▶ _Your assignment_
Once the pictures are set aside, retype the remaining entries exactly.

▶ _Stored entries_
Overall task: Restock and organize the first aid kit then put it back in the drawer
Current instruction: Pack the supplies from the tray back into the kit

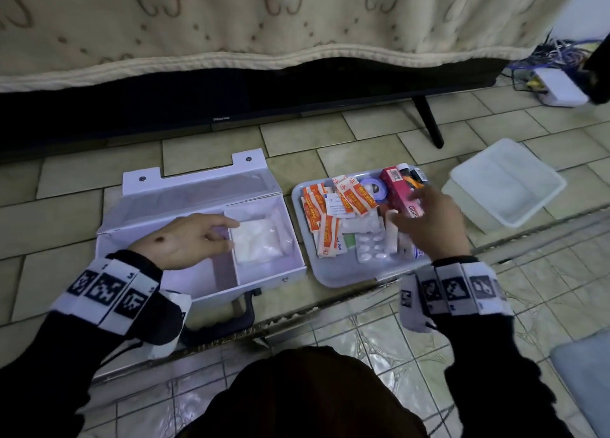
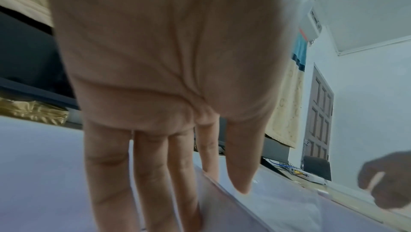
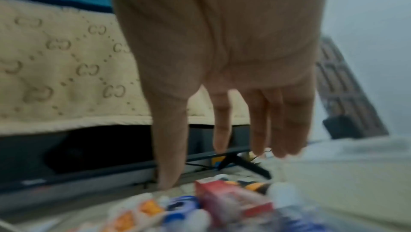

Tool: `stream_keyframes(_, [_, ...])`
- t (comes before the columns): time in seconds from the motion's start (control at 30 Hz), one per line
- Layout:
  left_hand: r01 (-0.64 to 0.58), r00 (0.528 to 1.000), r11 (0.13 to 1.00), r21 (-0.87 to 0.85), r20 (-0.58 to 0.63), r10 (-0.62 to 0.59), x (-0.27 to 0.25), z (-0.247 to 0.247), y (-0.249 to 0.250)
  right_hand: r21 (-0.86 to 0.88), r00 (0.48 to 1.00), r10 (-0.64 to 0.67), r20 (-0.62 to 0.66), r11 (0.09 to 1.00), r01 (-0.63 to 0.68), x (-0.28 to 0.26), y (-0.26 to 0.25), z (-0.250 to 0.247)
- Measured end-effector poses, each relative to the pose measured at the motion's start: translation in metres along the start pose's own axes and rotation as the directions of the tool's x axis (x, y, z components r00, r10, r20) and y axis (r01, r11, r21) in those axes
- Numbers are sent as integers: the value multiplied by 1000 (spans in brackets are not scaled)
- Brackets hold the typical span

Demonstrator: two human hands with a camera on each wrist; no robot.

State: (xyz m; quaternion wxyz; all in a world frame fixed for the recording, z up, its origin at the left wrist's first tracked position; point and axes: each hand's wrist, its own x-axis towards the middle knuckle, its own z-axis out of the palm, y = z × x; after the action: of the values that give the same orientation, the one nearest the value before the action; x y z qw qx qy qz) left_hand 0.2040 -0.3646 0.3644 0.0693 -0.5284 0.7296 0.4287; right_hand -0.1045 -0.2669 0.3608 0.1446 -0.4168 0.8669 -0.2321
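The first aid kit (image 1: 204, 239), a white case with a dark carry handle, lies open on the tiled floor (image 1: 379, 134), its lid folded back toward the television (image 1: 211, 107) that stands under a draped beige blanket (image 1: 264, 18). A divider splits the case into two compartments, and a clear packet of white gauze (image 1: 259, 241) sits in the right one. The left hand (image 1: 185, 243) reaches into the case with its fingers (image 2: 106, 174) stretched out nearly straight, their tips against the packet's left edge and the thumb laid over its top edge; whether the grip pinches the packet or only touches it I cannot tell.

Just to the right of the case is a pale tray (image 1: 333, 272) heaped with supplies: orange-and-white alcohol pad sachets (image 1: 353, 196), a roll of blue tape (image 1: 374, 188), a blister pack of white tablets (image 1: 371, 248) and a pink medicine box (image 1: 401, 193). The right hand (image 1: 429, 219) hovers low over the tray's right side, fingers (image 3: 258, 126) straight and spread, grip apart and holding nothing, their tips close above the pink box.

Further right, a clear plastic container (image 1: 505, 186) rests on the floor, apart from the tray. In the far corner are a white device and a tangle of cables (image 1: 558, 58).
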Motion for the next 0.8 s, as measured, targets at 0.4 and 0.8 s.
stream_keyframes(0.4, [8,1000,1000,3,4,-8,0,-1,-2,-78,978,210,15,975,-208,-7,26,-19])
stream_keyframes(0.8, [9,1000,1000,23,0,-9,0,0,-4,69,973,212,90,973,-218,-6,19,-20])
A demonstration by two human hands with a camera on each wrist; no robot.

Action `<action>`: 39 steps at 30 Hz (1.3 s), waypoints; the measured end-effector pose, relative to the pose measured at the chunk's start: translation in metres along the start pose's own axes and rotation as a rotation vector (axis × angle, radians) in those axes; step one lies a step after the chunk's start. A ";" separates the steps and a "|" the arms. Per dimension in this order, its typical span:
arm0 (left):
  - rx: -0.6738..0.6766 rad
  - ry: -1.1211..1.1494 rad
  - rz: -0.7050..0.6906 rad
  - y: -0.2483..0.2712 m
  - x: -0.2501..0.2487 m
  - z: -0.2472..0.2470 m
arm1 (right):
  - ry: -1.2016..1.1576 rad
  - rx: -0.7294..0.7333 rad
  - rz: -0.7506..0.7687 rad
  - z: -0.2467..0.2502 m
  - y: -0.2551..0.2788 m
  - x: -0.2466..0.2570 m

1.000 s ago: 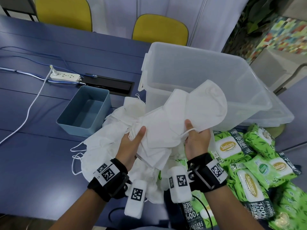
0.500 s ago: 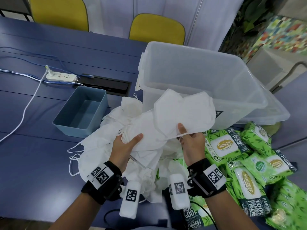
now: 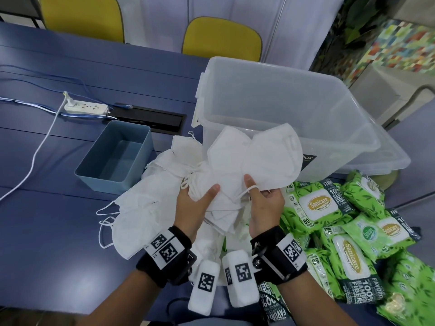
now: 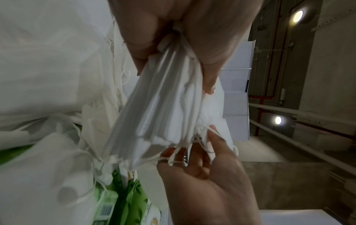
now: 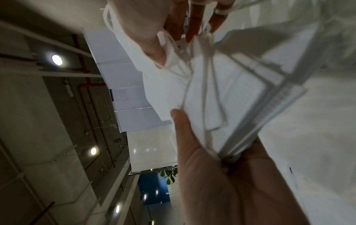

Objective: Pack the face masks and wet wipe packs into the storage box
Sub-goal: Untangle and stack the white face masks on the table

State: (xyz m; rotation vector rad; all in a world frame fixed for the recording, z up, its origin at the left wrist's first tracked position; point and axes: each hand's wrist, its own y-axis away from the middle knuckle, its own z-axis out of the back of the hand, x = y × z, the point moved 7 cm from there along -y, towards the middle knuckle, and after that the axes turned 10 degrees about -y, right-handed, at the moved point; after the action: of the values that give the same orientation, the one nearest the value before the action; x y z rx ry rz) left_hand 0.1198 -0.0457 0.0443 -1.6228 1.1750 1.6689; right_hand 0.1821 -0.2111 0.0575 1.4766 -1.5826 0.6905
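Blue table (image 3: 47,231): both hands, left hand (image 3: 196,208) and right hand (image 3: 263,208), grasping face masks (image 3: 254,161), have lowered slightly short of the storage box (image 3: 306,95), still empty.

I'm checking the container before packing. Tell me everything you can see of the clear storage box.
The storage box is large, rectangular, of clear frosted plastic, with a thick rim, a white latch handle on its left end and a small dark label on its near wall. It stands upright and open on the blue table, apparently holding nothing, and seems to rest on its own lid.
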 end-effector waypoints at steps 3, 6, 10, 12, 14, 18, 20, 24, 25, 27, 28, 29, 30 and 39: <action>-0.019 -0.003 -0.019 -0.003 -0.001 0.006 | 0.115 0.094 0.022 -0.003 0.000 -0.001; -0.055 -0.004 -0.002 -0.008 0.002 0.018 | 0.282 0.237 0.009 -0.002 -0.005 -0.001; -0.080 0.016 0.018 -0.016 0.008 0.033 | 0.233 0.398 -0.074 0.005 -0.013 0.003; -0.085 -0.016 -0.001 -0.018 0.007 0.035 | 0.191 0.429 -0.156 0.004 -0.016 0.004; -0.070 -0.049 -0.030 -0.018 0.003 0.032 | 0.229 0.379 -0.213 0.001 -0.021 0.005; -0.039 -0.078 -0.061 -0.015 0.000 0.025 | 0.297 0.176 -0.115 -0.002 -0.032 0.012; -0.034 -0.062 -0.067 -0.014 -0.001 0.024 | 0.158 0.141 -0.109 -0.006 -0.032 0.013; -0.014 -0.043 -0.085 -0.012 -0.002 0.020 | 0.180 0.186 -0.071 -0.016 -0.022 0.006; -0.010 -0.041 -0.090 -0.011 -0.002 0.019 | 0.281 0.195 -0.026 -0.016 -0.019 0.005; 0.004 -0.037 -0.087 -0.011 0.000 0.019 | 0.362 0.170 -0.009 -0.013 -0.018 0.000; 0.010 -0.042 -0.079 -0.011 0.002 0.020 | 0.329 0.155 -0.063 -0.011 -0.018 -0.005; 0.020 -0.048 -0.067 -0.010 0.003 0.021 | 0.280 0.140 -0.135 -0.009 -0.019 -0.010; 0.032 -0.050 -0.052 -0.010 0.005 0.021 | 0.225 0.135 -0.193 -0.009 -0.019 -0.014; 0.074 0.113 0.144 -0.007 0.018 0.013 | 0.204 0.022 -0.202 0.007 -0.026 -0.008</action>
State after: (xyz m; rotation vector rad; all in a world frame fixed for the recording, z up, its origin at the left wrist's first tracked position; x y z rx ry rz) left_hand 0.1168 -0.0347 0.0238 -1.6390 1.4232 1.6176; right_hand 0.2060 -0.2171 0.0434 1.5070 -1.2563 0.7176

▶ _Response below_
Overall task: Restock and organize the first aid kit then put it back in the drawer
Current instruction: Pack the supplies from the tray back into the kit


Tool: `stream_keyframes(_, [_, ...])`
- t (comes before the columns): time in seconds from the motion's start (control at 30 Hz), one per line
- Layout:
  left_hand: r01 (-0.64 to 0.58), r00 (0.528 to 1.000), r11 (0.13 to 1.00), r21 (-0.87 to 0.85), r20 (-0.58 to 0.63), r10 (-0.62 to 0.59), x (-0.27 to 0.25), z (-0.247 to 0.247), y (-0.249 to 0.250)
  right_hand: r21 (-0.86 to 0.88), r00 (0.48 to 1.00), r10 (-0.64 to 0.67), r20 (-0.62 to 0.66), r11 (0.09 to 1.00), r01 (-0.63 to 0.68), x (-0.28 to 0.26), y (-0.26 to 0.25), z (-0.250 to 0.247)
- Measured end-effector poses, each relative to the pose measured at the motion's start: translation in metres along the start pose's own axes and rotation as the directions of the tool's x axis (x, y, z components r00, r10, r20) and y axis (r01, r11, r21) in those axes
- Numbers are sent as integers: the value multiplied by 1000 (spans in brackets are not scaled)
- Brackets hold the typical span

Demonstrator: two human hands with a camera on each wrist; no robot.

State: (xyz m; quaternion wxyz; all in a world frame fixed for the recording, z up, its origin at the left wrist's first tracked position; point and axes: each hand's wrist, its own x-axis towards the middle knuckle, its own z-axis out of the palm, y = z × x; after the action: of the values that give the same orientation, the one nearest the value before the action; x y z qw qx qy qz) left_hand 0.2040 -0.3646 0.3644 0.0693 -0.5284 0.7296 0.4287; right_hand -0.1045 -0.2669 0.3608 0.1446 -0.4168 0.8669 -0.2321
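The first aid kit (image 1: 204, 239), a white case with a dark carry handle, lies open on the tiled floor (image 1: 379, 134), its lid folded back toward the television (image 1: 211, 107) that stands under a draped beige blanket (image 1: 264, 18). A divider splits the case into two compartments, and a clear packet of white gauze (image 1: 259, 241) sits in the right one. The left hand (image 1: 185, 243) reaches into the case with its fingers (image 2: 106, 174) stretched out nearly straight, their tips against the packet's left edge and the thumb laid over its top edge; whether the grip pinches the packet or only touches it I cannot tell.

Just to the right of the case is a pale tray (image 1: 333, 272) heaped with supplies: orange-and-white alcohol pad sachets (image 1: 353, 196), a roll of blue tape (image 1: 374, 188), a blister pack of white tablets (image 1: 371, 248) and a pink medicine box (image 1: 401, 193). The right hand (image 1: 429, 219) hovers low over the tray's right side, fingers (image 3: 258, 126) straight and spread, grip apart and holding nothing, their tips close above the pink box.

Further right, a clear plastic container (image 1: 505, 186) rests on the floor, apart from the tray. In the far corner are a white device and a tangle of cables (image 1: 558, 58).
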Motion for the next 0.8 s, as measured, targets at 0.4 and 0.8 s.
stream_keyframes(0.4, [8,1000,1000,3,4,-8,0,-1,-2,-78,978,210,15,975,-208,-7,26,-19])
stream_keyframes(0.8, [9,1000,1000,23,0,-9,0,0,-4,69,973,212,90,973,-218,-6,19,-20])
A demonstration by two human hands with a camera on each wrist; no robot.

Action `<action>`: 39 steps at 30 Hz (1.3 s), waypoints; the measured end-effector pose, relative to the pose measured at the chunk's start: translation in metres along the start pose's own axes and rotation as a rotation vector (axis × angle, radians) in those axes; step one lies a step after the chunk's start. A ";" separates the steps and a "|" the arms. Per dimension in this order, its typical span:
arm0 (left):
  - rx: -0.6738..0.6766 rad
  - ry: -1.1211..1.1494 rad
  - rz: -0.7050..0.6906 rad
  - y: -0.2483..0.2712 m
  - x: -0.2501..0.2487 m
  - z: -0.2472..0.2470 m
arm1 (right):
  - ry: -1.2016..1.1576 rad
  - rx: -0.7294..0.7333 rad
  - rz: -0.7506..0.7687 rad
  - z: -0.2467..0.2502 m
  - y: -0.2551..0.2788 m
  - x: -0.2466..0.2570 m

1.000 s ago: 
0.500 s ago: 
now: 
now: 
now: 

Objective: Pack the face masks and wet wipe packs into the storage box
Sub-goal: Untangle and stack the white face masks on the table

State: (xyz m; rotation vector rad; all in a world frame fixed for the recording, z up, its origin at the left wrist's first tracked position; point and axes: each hand's wrist, its own y-axis away from the middle knuckle, its own z-axis out of the back of the hand, x = y × z, the point moved 7 cm from there along -y, towards the middle knuckle, and after that the axes turned 10 degrees about -y, right-handed, at the moved point; after the action: of the values that give the same orientation, the one nearest the value before the action; x y z rx ry rz) left_hand 0.1198 -0.0457 0.0443 -1.6228 1.1750 1.6689; right_hand 0.1821 -0.2111 0.0575 1.4766 -1.5826 0.6905
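Blue table (image 3: 47,231): both hands, left hand (image 3: 196,208) and right hand (image 3: 263,208), grasping face masks (image 3: 254,161), have lowered slightly short of the storage box (image 3: 306,95), still empty.

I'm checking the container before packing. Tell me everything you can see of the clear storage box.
The storage box is large, rectangular, of clear frosted plastic, with a thick rim, a white latch handle on its left end and a small dark label on its near wall. It stands upright and open on the blue table, apparently holding nothing, and seems to rest on its own lid.
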 end-effector waypoints at steps 3, 6, 10, 12, 14, 18, 20, 24, 25, 27, 28, 29, 30 and 39: <action>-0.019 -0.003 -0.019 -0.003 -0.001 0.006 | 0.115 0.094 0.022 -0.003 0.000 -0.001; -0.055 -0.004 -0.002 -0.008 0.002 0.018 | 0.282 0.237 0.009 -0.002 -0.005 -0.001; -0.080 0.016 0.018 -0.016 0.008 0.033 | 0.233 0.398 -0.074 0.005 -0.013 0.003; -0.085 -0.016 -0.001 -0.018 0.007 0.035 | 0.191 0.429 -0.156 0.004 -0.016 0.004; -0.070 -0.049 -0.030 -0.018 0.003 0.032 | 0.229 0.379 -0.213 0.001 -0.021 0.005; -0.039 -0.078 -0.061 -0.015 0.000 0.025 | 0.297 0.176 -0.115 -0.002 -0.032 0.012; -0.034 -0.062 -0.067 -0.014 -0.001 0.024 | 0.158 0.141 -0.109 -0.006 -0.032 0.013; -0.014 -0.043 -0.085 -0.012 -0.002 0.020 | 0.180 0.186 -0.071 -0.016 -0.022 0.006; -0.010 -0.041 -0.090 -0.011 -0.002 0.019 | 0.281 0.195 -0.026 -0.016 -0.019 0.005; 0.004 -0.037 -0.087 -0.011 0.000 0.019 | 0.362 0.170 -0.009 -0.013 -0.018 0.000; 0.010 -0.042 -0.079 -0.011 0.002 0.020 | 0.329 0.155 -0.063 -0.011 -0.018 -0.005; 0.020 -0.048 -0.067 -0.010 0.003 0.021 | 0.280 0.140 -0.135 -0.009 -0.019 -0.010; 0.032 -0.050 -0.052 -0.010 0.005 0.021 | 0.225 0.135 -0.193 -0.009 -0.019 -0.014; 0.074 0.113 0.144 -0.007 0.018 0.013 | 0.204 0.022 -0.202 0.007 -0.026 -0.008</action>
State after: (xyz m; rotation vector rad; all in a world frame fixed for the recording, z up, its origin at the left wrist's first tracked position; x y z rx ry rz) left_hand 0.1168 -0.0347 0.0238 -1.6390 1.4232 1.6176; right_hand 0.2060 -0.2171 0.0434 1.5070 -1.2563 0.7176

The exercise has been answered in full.